Task instructions:
Every line with "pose" in it should be copied from the data.

(Data below Opens)

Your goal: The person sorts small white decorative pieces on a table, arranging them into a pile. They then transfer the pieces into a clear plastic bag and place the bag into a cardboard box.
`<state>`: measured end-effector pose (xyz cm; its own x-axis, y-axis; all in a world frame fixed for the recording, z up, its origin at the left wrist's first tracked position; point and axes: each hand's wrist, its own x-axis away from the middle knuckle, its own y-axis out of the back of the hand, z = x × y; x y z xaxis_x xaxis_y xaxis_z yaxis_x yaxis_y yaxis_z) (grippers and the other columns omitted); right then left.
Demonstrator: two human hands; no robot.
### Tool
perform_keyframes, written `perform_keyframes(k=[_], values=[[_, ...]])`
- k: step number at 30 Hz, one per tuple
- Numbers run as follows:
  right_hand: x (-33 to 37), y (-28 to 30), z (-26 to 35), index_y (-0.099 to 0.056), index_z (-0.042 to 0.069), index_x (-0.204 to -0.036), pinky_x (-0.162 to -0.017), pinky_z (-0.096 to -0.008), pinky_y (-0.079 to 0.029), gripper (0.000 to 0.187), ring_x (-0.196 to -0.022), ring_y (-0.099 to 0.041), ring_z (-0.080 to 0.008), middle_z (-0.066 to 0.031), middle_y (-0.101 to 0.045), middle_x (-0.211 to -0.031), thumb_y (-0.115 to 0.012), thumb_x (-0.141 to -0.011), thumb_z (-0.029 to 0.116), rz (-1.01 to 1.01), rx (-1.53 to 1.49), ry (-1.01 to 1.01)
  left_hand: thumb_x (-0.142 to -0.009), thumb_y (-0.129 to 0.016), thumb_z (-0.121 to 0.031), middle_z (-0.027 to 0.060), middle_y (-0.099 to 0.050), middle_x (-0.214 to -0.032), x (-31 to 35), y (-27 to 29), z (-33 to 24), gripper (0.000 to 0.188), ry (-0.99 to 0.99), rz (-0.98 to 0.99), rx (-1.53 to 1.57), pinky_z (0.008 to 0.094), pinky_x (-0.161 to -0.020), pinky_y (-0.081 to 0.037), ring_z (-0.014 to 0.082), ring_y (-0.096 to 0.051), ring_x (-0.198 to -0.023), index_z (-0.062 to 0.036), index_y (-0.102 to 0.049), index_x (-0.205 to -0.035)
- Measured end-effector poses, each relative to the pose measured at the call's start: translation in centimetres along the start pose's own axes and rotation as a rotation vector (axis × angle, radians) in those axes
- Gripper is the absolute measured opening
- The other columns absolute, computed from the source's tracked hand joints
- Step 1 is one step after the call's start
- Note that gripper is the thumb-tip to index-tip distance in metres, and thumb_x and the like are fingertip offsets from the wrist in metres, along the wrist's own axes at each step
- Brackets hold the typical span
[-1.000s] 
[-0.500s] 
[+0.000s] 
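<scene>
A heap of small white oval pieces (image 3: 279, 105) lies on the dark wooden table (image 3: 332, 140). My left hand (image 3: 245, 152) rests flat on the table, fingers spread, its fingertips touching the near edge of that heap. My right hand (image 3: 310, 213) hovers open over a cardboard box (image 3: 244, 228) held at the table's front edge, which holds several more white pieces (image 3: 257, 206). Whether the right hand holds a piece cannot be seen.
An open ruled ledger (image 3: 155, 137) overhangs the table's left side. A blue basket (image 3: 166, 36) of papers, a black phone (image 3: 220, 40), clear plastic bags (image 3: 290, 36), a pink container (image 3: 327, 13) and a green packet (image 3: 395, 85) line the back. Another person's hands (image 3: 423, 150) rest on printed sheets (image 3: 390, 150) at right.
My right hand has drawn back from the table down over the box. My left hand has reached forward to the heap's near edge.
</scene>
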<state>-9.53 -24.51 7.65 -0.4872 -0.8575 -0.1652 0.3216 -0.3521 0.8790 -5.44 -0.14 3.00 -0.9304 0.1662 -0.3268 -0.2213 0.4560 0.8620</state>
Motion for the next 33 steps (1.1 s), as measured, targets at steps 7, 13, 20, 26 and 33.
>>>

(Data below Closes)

Your solution:
`<state>`: measured end-effector pose (xyz cm; its own x-axis, y-axis; all in a world frame fixed for the recording, z up, its origin at the left wrist's first tracked position; point and axes: each hand's wrist, its own x-axis away from the middle knuckle, its own y-axis out of the back of the hand, z = x × y; x y z xaxis_x xaxis_y xaxis_z yaxis_x yaxis_y yaxis_z) (grippers and the other columns omitted); right then left.
- Measured end-effector poses, each relative to the pose measured at the call's start: translation in centimetres along the start pose's own axes and rotation as a rotation vector (axis × angle, radians) in those axes

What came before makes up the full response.